Dalie Farah publie La sentinelle qu’on ne relève jamais aux éditions de l’Iconoclaste. Un récit introspectif qui met en lumière la réalité de l’autisme.

Dès les premières pages, nous voilà immergés dans une prose singulière, où les mots sont jetés comme une bouée de sauvetage. Mais pour sauver qui ? La narratrice. Femme amoureuse et professeure de français, elle semble mener une vie paisible. Pourtant, celle qui se raconte traverse un véritable tsunami intérieur. Les bruits l’oppressent, l’agitation la met sous tension. La foule, la lumière, les embouteillages, les réunions pédagogiques sont autant de contraintes qui provoquent la tétanie et, le plus souvent, des crises. Et la liste ne cesse de s’allonger. Alors on ausculte, on cherche, mais personne ne parvient à mettre un nom sur cette angoisse quotidienne. Pourtant, la narratrice le sait, elle ne fait pas semblant, elle n’est pas folle. Il existe forcément une explication, un diagnostic. Et quand celui-ci tombe enfin, le verdict est sans appel. Il s’agit de troubles autistiques.
Dépasser ses limites
Apprendre à 50 ans que l’on est porteuse d’autisme est un chamboulement. Mais c’est aussi la fin d’une course effrénée pour comprendre ses propres agissements. Soudain, tout s’éclaire. Ses attitudes et réactions, présentes depuis tant d’années, trouvent enfin un écho. La narratrice peut désormais dresser une sorte de procès-verbal de son passé pour mieux l’expliquer. Pour le comprendre et l’accepter. Car que signifie être autiste ? Voilà la question intime à laquelle s’attache Dalie. Pour elle, mais également pour les autres. Pour tous ceux qui vivent avec cette sensibilité unique, cette perception exacerbée du monde, elle dresse le portrait exhaustif d’une vie en marge.
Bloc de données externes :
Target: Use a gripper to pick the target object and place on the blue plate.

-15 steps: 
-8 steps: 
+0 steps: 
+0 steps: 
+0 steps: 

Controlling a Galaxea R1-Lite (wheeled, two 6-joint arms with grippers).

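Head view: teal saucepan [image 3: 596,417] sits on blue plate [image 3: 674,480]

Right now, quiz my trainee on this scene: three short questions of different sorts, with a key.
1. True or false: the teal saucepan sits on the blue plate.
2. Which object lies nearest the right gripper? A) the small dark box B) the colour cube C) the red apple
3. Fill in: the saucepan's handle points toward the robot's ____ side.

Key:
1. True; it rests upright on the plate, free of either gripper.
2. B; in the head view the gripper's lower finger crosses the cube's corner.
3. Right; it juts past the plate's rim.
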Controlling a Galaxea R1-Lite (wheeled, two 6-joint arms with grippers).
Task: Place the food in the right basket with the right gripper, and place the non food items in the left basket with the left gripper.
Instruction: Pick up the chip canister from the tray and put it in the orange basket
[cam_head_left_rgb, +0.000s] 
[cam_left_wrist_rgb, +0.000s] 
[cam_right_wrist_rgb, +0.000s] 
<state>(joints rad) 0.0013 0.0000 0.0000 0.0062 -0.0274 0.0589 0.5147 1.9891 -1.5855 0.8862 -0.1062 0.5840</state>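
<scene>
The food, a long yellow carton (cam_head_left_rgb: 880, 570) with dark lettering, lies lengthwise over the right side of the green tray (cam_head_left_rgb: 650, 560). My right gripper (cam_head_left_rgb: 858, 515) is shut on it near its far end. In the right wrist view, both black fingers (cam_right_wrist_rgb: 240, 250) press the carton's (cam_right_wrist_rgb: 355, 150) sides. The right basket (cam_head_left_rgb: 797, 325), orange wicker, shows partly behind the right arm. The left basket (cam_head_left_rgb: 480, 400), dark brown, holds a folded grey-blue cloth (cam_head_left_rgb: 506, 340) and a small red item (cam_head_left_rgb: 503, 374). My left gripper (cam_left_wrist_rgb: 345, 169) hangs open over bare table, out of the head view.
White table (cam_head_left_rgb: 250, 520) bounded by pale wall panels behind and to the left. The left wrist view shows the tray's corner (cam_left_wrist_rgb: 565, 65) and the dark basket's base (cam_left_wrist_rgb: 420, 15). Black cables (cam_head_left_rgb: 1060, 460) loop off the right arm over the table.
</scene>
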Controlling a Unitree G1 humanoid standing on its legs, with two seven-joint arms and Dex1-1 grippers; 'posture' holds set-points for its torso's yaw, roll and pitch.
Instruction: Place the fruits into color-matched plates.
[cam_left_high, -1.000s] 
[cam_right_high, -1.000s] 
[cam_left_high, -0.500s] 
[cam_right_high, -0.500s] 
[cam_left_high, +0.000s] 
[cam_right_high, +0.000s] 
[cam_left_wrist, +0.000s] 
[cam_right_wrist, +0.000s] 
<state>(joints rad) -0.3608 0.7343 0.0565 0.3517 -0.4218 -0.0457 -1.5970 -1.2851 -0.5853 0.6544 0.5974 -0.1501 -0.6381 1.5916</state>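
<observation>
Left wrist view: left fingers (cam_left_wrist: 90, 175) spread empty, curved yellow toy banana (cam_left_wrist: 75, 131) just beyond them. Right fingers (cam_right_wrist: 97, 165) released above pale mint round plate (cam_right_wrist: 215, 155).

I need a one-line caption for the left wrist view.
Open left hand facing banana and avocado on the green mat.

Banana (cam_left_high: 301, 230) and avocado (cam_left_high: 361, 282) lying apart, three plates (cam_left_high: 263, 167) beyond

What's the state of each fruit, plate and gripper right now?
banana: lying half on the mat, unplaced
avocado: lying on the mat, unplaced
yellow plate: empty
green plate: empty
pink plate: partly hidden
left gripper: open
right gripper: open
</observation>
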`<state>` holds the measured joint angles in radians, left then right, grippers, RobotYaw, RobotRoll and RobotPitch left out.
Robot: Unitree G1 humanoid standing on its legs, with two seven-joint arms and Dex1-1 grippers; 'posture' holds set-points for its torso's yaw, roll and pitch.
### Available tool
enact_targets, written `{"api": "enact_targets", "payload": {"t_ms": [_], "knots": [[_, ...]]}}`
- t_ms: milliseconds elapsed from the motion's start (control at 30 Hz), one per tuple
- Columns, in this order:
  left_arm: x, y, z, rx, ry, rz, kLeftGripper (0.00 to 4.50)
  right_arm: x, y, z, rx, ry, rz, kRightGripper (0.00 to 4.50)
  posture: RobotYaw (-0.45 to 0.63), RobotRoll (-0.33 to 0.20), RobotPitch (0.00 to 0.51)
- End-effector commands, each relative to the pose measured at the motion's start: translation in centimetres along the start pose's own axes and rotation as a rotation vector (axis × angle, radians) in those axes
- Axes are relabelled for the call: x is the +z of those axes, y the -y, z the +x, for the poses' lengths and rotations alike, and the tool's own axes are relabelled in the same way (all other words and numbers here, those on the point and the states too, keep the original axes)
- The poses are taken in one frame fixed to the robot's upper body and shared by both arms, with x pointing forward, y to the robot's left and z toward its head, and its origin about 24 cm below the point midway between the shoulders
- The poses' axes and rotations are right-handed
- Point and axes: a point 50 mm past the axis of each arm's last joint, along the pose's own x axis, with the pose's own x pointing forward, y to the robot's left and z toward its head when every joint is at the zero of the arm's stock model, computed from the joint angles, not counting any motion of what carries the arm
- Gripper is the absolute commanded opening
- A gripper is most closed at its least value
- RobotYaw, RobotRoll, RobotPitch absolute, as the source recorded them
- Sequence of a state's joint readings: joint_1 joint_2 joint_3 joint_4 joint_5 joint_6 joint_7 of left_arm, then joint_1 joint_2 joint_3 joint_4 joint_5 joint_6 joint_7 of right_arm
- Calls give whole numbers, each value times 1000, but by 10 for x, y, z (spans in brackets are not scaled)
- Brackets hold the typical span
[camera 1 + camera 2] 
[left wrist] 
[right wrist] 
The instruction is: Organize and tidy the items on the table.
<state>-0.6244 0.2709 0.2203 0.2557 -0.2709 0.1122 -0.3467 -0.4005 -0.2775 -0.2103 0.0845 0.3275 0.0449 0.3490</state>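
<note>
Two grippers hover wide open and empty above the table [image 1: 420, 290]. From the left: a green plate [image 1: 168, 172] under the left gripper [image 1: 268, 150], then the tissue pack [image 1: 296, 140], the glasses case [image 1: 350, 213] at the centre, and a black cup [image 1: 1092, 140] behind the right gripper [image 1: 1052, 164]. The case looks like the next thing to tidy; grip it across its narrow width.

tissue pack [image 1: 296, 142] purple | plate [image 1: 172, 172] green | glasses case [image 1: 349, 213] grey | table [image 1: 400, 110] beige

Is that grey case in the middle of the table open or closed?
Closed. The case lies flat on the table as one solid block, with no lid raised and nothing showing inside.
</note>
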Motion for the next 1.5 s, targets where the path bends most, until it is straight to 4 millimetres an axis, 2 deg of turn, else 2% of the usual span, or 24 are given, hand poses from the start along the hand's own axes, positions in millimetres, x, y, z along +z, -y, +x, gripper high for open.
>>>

Dalie doit désormais apprendre à composer avec ce nouveau diagnostic. Elle apprivoise les crises, évite les environnements hostiles et explore, dans un même mouvement, ses faiblesses comme ses forces. Il ne s’agit jamais de se plaindre ou de renoncer. Au contraire, le texte est empreint d’une grande résilience et d’une volonté farouche de dépasser ses limites pour exister. Autrement, mais d’exister pleinement. Tout cela confère au récit une tonalité puissante et universelle. Un appel indispensable à être soi, pleinement, follement. Envers et contre tout.